══ PROVIDED MATERIAL

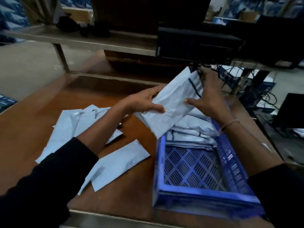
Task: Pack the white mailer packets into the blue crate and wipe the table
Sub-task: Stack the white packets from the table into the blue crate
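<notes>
White mailer packet (pixel 172 102), tilted, is held above the far end of the blue crate (pixel 205 197), gripped between both hands: left hand (pixel 139 102) clasps its left edge, right hand (pixel 207 99) its right side. More packets in the crate (pixel 194 134) lie stacked at its far end. Loose packets (pixel 115 165) are scattered on the brown worktop (pixel 41 125) left of the crate.

Dim room, brown wooden table (pixel 41 122), grey metal shelf (pixel 49 36), pale concrete floor (pixel 24 63)
</notes>
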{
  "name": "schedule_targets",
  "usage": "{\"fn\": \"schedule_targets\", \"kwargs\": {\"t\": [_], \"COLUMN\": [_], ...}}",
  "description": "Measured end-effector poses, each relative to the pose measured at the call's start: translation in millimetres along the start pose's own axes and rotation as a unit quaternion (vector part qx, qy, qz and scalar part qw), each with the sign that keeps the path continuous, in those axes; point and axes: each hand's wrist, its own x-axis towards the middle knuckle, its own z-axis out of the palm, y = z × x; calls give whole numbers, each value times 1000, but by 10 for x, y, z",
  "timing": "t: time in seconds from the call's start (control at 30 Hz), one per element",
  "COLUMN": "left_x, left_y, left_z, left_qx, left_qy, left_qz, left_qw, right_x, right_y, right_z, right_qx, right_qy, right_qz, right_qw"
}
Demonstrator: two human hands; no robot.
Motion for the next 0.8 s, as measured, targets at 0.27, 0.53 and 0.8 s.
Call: {"fn": "schedule_targets", "kwargs": {"t": [0.27,0.53,0.8], "left_x": [568,752,733], "left_y": [662,598,184], "left_z": [538,1154,1816], "left_qx": [150,324,504], "left_qy": [-105,-270,-342], "left_qz": [65,-110,-162], "left_qw": [981,900,777], "right_x": [-249,-715,-1097], "right_y": [744,1037,1118], "right_z": [-871,-833,122], "right_qx": [233,-101,-252], "right_qy": [-97,-339,-483], "right_qz": [141,173,183], "right_qw": [957,919,818]}}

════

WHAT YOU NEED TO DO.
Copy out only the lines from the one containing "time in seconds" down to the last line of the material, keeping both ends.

EXERCISE OUTPUT.
  "timing": "t: time in seconds from the call's start (control at 30 Hz), one per element",
  "COLUMN": "left_x, left_y, left_z, left_qx, left_qy, left_qz, left_qw, right_x, right_y, right_z, right_qx, right_qy, right_qz, right_qw"
}
Demonstrator: two human hands; no robot.
Motion for the next 0.8 s, as measured, targets at 0.27, 0.53 and 0.8 s.
Call: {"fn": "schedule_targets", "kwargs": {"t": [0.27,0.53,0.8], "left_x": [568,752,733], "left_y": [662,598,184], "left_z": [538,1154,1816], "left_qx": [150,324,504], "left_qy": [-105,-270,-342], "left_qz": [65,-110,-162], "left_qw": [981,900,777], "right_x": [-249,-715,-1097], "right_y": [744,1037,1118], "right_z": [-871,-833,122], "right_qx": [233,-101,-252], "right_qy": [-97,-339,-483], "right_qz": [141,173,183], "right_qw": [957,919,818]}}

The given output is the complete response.